La información es reciente; el
dato lo publicó la Unión Americana por las Libertades Civiles (ACLU), una
organización sin ánimo de lucro donde trabajó la jueza de la Corte Suprema,
recientemente fallecida, Ruth Bader Ginsburg. Días después de que The New York
Times filtrara las declaraciones del antiguo fiscal general del Estado, Jeff
Sessions, quien afirmó que debían “confiscar a los niños” con el beneplácito de
altos cargos de la administración, los mismos encargados de corroborar que no
importaba la edad de las criaturas, el país se llevaba ficticiamente las manos
a la cabeza al comprobar que ni la derogación de la medida ni el mandato
judicial para reunificar a las familias habían surtido el efecto deseado. Lo
que siguió pertenece al reino de lo habitual: circulación masiva de la
aberración en redes, deglución por parte de informativos y prensa, y hasta
aparición estelar en el último debate presidencial, donde ningún candidato
estuvo a la altura. Ante el cuestionamiento de la moderadora, Trump hizo alarde
de su maña falsaria para asegurar que habían llegado de la mano de cárteles y
no de sus padres y, si bien Biden destacó el carácter criminal de la separación
forzosa y prometió una reforma que legalice a 11 millones de indocumentados, no
supo explicar la campaña de deportación masiva pergeñada por Obama. En mitad de
la maraña acusatoria, protagonizada por ambos aspirantes a la presidencia,
acabó por perderse, también, el sujeto en cuestión de la pregunta, las
familias, enterradas de nuevo por las normas de un plató cuya escenografía no
tolera una aproximación seria a este tipo de catástrofe humanitaria.
Recuperados provisionalmente bajo el arrullo del aperitivo electoral, estos 545
huérfanos, institucionalmente fabricados, volvieron al lodo por donde habían
venido. La política caníbal continuó su curso.
Han fallado las administraciones
y, hasta cierto punto, hemos fallado todos. Omnívoros o veganos, con más o
menos caprichos culinarios, la carne y el hueso inmigrantes constituyen la base
de una dieta neoliberal en la que nos llevamos a la boca el sufrimiento ajeno.

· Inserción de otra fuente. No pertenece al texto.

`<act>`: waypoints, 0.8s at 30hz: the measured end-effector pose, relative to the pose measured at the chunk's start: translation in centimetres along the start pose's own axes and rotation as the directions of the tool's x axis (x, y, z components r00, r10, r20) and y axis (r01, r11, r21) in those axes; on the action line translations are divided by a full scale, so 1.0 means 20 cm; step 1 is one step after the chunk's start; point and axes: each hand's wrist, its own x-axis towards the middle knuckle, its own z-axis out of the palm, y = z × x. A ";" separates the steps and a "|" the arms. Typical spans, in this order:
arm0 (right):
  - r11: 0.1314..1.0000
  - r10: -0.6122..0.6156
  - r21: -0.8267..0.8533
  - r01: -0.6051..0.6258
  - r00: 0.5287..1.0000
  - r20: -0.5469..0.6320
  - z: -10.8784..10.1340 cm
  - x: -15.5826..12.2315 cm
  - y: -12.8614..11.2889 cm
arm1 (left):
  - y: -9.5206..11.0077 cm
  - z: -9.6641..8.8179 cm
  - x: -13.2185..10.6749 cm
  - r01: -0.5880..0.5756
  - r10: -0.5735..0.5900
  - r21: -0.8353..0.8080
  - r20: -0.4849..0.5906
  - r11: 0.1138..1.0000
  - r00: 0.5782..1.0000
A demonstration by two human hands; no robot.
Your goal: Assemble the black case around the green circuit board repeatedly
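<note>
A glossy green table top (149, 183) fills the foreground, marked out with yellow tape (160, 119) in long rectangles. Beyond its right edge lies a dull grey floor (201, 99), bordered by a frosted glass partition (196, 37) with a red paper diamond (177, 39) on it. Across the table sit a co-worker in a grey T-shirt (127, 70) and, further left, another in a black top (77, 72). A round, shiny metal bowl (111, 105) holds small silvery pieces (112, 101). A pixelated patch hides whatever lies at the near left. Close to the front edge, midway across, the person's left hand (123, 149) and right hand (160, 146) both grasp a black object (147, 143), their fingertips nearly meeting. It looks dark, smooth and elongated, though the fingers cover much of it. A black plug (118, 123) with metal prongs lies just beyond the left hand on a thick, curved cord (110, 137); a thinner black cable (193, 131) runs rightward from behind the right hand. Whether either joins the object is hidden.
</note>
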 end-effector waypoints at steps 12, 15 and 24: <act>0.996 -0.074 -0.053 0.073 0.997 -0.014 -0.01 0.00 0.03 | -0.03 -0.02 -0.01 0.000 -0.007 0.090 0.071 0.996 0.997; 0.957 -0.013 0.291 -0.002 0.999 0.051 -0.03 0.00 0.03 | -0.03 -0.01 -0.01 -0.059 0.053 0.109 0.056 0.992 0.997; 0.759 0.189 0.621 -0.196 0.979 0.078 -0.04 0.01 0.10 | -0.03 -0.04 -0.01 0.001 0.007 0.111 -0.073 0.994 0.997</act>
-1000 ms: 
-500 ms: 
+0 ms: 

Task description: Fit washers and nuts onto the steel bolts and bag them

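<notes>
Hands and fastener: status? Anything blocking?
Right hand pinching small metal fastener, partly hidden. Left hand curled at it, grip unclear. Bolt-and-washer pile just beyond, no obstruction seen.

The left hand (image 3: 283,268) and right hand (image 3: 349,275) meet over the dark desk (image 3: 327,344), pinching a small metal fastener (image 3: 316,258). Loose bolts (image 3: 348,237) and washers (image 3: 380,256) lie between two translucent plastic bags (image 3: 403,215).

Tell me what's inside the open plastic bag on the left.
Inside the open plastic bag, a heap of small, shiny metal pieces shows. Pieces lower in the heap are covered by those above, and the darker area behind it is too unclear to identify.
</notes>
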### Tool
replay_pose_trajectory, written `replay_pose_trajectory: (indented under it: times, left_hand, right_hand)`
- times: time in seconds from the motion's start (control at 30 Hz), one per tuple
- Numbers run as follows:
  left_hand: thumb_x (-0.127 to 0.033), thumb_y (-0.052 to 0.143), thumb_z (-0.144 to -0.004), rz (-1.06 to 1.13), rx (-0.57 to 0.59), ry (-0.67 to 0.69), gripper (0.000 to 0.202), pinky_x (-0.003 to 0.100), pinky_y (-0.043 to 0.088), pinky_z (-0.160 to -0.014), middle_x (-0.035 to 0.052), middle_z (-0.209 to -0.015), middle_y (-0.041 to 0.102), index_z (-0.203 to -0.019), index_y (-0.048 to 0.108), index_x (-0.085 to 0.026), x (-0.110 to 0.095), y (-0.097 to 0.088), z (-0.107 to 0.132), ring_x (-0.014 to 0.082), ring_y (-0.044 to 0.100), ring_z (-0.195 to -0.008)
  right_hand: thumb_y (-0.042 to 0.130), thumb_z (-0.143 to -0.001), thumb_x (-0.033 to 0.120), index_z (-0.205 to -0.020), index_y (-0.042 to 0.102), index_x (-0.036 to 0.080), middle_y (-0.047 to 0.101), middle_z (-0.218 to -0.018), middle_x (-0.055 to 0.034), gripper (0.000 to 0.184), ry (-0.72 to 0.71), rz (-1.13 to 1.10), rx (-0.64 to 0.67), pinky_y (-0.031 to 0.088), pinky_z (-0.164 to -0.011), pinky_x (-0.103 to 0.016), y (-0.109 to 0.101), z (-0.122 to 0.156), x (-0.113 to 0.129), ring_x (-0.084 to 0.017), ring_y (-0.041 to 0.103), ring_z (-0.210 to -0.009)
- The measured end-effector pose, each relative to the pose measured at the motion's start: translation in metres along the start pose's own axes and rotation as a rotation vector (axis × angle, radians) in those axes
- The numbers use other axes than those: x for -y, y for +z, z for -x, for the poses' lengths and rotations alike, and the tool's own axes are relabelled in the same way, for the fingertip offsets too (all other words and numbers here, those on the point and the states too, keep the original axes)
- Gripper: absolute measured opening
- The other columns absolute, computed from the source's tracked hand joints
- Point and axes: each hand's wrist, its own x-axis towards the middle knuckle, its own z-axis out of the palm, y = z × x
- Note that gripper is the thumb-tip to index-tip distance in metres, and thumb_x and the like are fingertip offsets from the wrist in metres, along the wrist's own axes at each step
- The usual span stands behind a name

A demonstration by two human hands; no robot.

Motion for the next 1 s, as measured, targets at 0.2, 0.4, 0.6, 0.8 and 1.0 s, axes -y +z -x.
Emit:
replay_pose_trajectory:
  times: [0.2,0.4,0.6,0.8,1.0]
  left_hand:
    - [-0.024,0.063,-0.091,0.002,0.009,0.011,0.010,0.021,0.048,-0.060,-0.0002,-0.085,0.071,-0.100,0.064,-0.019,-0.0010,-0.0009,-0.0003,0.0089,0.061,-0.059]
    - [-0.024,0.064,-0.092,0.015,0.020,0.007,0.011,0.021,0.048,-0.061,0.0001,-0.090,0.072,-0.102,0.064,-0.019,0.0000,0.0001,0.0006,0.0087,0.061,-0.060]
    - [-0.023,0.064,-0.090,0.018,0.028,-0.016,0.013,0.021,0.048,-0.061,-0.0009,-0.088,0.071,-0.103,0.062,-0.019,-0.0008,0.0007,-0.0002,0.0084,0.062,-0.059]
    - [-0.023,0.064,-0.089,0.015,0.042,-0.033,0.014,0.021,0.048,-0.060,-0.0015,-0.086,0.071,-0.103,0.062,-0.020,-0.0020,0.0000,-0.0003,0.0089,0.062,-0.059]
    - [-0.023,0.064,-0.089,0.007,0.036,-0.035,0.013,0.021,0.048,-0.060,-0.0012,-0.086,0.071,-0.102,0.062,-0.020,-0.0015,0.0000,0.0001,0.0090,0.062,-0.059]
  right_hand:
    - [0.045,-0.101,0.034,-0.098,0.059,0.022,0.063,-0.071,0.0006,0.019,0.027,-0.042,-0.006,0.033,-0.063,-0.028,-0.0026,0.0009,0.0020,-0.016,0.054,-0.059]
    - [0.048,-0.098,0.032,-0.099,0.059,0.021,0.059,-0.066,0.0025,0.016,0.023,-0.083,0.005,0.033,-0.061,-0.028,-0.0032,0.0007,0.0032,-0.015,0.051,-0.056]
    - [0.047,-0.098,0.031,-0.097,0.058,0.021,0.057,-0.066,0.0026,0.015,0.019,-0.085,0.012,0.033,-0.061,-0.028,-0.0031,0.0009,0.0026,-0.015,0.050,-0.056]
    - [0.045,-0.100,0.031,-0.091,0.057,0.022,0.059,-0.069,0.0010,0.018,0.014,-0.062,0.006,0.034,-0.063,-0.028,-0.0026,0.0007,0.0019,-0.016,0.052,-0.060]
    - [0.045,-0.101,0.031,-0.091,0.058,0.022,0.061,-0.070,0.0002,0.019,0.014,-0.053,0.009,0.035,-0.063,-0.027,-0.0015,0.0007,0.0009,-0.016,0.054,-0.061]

La metáfora sería menos truculenta si no fuese porque guarda grandes trazos de
materialidad que la vuelven tangible: durante los devastadores incendios de
California, una masa desprotegida de inmigrantes, envuelta en humo, recogía las
verduras que acabarían en nuestras mesas. Sus cuerpos lubrican así una
industria alimentaria que sostiene al resto; expuestos al virus, se enferman
para que la cadena de servicios funcione; desechables, se prescinde de ellos o
rentabiliza su presencia cuando el aparato estatal lo requiere. Es decir,
importan, pero solo en cuanto subyacen. 545 niños, sus padres; un menú
intolerable que ya pasa de indigesto.